Try it >>
Output the full listing word for word.

Data excerpt >>
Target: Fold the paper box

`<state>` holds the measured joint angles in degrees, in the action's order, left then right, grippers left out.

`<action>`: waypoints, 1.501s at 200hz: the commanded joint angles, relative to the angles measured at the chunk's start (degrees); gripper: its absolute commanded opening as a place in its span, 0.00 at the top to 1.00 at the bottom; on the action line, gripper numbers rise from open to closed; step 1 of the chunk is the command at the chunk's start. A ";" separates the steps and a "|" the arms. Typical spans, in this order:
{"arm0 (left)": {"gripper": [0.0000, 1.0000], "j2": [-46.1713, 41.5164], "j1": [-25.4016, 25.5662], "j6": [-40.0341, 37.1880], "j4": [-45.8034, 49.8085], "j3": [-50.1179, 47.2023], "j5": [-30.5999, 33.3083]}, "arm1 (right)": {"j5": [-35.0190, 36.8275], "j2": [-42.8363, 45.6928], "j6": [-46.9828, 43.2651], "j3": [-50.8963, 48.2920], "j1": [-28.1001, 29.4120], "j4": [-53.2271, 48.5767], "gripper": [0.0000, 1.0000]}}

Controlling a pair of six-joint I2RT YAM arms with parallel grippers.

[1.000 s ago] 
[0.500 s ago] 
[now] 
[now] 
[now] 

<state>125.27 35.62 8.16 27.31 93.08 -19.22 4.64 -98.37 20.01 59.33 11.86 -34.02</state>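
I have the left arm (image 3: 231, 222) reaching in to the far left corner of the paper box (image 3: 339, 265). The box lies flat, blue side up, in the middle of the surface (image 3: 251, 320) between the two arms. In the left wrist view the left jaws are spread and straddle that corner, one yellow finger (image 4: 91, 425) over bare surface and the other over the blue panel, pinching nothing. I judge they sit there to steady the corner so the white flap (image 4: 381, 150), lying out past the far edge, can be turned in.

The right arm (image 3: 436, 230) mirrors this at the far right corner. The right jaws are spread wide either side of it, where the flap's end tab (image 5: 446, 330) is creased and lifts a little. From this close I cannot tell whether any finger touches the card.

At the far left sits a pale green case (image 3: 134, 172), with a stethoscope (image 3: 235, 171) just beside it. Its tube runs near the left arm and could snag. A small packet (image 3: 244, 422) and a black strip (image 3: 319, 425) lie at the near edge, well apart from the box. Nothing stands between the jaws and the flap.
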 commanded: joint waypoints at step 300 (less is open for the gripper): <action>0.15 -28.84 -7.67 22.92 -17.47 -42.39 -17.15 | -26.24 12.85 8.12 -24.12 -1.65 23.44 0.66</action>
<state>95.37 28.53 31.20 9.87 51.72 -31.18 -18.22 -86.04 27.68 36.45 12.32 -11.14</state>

Your solution >>
Target: Fold the paper box

`<state>` holds the measured joint angles in degrees, in the action's order, left then right, grippers left out.

`<action>`: waypoints, 1.501s at 200hz: the commanded joint angles, relative to the angles measured at the chunk's start (degrees); gripper: its absolute commanded opening as a place in its span, 0.00 at the top to 1.00 at the bottom; on the action line, gripper numbers rise from open to closed; step 1 of the chunk is the command at the chunk's start. A ";" separates the steps and a "|" the arms. Typical spans, in this order:
{"arm0 (left)": {"gripper": [0.0000, 1.0000], "j2": [-46.1713, 41.5164], "j1": [-25.4016, 25.5662], "j6": [-40.0341, 37.1880], "j4": [-45.8034, 49.8085], "j3": [-50.1179, 47.2023], "j5": [-30.5999, 33.3083]}, "arm1 (right)": {"j5": [-35.0190, 36.8275], "j2": [-42.8363, 45.6928], "j6": [-46.9828, 43.2651], "j3": [-50.8963, 48.2920], "j1": [-28.1001, 29.4120], "j4": [-53.2271, 48.5767], "gripper": [0.0000, 1.0000]}}

Controlling a pair of six-joint I2RT YAM arms with parallel grippers.

[1.000 s ago] 
[0.500 s ago] 
[now] 
[now] 
[now] 

<state>125.27 35.62 8.16 27.31 93.08 -19.22 4.64 -98.37 20.01 59.33 11.86 -34.02</state>
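I have the left arm (image 3: 231, 222) reaching in to the far left corner of the paper box (image 3: 339, 265). The box lies flat, blue side up, in the middle of the surface (image 3: 251, 320) between the two arms. In the left wrist view the left jaws are spread and straddle that corner, one yellow finger (image 4: 91, 425) over bare surface and the other over the blue panel, pinching nothing. I judge they sit there to steady the corner so the white flap (image 4: 381, 150), lying out past the far edge, can be turned in.

The right arm (image 3: 436, 230) mirrors this at the far right corner. The right jaws are spread wide either side of it, where the flap's end tab (image 5: 446, 330) is creased and lifts a little. From this close I cannot tell whether any finger touches the card.

At the far left sits a pale green case (image 3: 134, 172), with a stethoscope (image 3: 235, 171) just beside it. Its tube runs near the left arm and could snag. A small packet (image 3: 244, 422) and a black strip (image 3: 319, 425) lie at the near edge, well apart from the box. Nothing stands between the jaws and the flap.
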 commanded: joint waypoints at step 300 (less is open for the gripper): <action>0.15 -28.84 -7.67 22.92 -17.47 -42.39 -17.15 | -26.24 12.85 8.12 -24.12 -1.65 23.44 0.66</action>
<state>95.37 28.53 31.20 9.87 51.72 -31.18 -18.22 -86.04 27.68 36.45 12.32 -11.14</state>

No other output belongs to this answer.